- ACTION ITEM: Gather from the listing below each line that includes the word "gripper", and copy it.

== DATA ==

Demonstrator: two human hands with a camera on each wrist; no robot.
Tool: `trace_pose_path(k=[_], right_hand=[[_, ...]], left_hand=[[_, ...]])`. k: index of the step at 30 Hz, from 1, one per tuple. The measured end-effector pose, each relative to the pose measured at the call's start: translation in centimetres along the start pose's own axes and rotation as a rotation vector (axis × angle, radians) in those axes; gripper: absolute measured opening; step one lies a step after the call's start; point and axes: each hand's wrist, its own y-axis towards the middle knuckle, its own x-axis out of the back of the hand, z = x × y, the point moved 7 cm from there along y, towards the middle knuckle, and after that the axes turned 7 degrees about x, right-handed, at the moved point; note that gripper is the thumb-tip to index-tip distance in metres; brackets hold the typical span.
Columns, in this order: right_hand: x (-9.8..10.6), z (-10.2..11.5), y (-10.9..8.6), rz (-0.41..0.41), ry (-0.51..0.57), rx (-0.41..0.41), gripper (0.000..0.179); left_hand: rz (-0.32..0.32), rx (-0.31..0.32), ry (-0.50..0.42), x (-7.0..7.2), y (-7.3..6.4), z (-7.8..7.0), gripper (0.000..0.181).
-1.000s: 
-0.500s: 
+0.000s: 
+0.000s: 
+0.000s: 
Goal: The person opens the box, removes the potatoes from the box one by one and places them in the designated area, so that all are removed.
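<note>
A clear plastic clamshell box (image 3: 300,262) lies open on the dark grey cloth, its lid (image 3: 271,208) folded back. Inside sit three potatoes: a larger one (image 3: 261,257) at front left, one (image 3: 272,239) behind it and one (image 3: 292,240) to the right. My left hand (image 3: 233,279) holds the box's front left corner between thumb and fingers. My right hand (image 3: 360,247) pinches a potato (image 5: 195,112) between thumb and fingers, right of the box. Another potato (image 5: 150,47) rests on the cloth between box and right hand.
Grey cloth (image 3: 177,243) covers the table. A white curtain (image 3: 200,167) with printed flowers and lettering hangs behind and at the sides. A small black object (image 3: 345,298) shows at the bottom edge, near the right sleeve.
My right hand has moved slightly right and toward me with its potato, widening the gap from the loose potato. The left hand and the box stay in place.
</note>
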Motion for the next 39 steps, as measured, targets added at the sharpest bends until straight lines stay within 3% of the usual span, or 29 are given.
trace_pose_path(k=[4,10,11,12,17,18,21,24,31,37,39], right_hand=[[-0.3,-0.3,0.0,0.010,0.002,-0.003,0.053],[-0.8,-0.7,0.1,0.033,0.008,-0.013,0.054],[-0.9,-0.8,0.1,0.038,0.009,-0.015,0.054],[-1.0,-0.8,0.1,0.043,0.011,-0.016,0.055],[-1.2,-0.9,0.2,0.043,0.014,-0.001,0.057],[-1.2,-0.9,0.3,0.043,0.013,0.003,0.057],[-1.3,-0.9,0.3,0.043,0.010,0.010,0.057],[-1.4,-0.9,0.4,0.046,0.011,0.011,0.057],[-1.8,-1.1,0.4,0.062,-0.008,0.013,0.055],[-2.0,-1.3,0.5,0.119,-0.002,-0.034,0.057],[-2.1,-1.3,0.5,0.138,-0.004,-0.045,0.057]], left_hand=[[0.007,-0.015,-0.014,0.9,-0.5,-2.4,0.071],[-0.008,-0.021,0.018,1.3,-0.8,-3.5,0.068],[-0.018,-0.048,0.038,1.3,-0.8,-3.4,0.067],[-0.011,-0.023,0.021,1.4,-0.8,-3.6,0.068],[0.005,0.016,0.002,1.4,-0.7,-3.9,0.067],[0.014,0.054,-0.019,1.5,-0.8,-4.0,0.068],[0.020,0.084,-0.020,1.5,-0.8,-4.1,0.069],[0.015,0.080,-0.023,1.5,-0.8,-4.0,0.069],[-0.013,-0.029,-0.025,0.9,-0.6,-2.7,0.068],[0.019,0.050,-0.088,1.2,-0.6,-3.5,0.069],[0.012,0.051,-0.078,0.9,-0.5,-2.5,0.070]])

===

- FINAL ANSWER:
Tool: `trace_pose_path(k=[_], right_hand=[[_, ...]], left_hand=[[_, ...]])`. k: index of the step at 30 Hz, from 1, one per tuple. The measured end-effector pose, each relative to the pose measured at the call's start: translation in centimetres along the start pose's own axes and rotation as a rotation vector (axis × angle, radians) in those axes; gripper: absolute measured opening; step one lies a step after the call's start; point and axes: each hand's wrist, its own y-axis towards the middle knuckle, its own x-axis out of the back of the hand, z = x × y, the point moved 7 cm from there along y, towards the middle knuckle, and after that the axes turned 7 degrees about x, right-handed, at the moved point; note that gripper is the thumb-tip to index-tip distance in metres; brackets hold the typical span.
Columns, in this order: right_hand: x (-9.8..10.6), z (-10.2..11.5), y (-10.9..8.6), rz (-0.41..0.41), ry (-0.51..0.57), rx (-0.41..0.41), gripper (0.000..0.179); left_hand: rz (-0.32..0.32), rx (-0.31..0.32), ry (-0.50..0.42), x (-7.0..7.2), y (-7.3..6.4), z (-7.8..7.0), gripper (0.000..0.181).

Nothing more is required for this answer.